=== ACTION ITEM ===
Retype every line below precisely as it appears.

=== DATASET CONTENT ===

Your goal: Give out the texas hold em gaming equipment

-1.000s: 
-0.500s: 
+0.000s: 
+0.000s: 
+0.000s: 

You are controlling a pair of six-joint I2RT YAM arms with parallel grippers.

=== ANSWER FOR THIS EXERCISE ===
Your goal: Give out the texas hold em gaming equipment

-1.000s: 
-0.500s: 
+0.000s: 
+0.000s: 
+0.000s: 

You are controlling a pair of six-joint I2RT YAM arms with parallel grippers.

The output has been completed.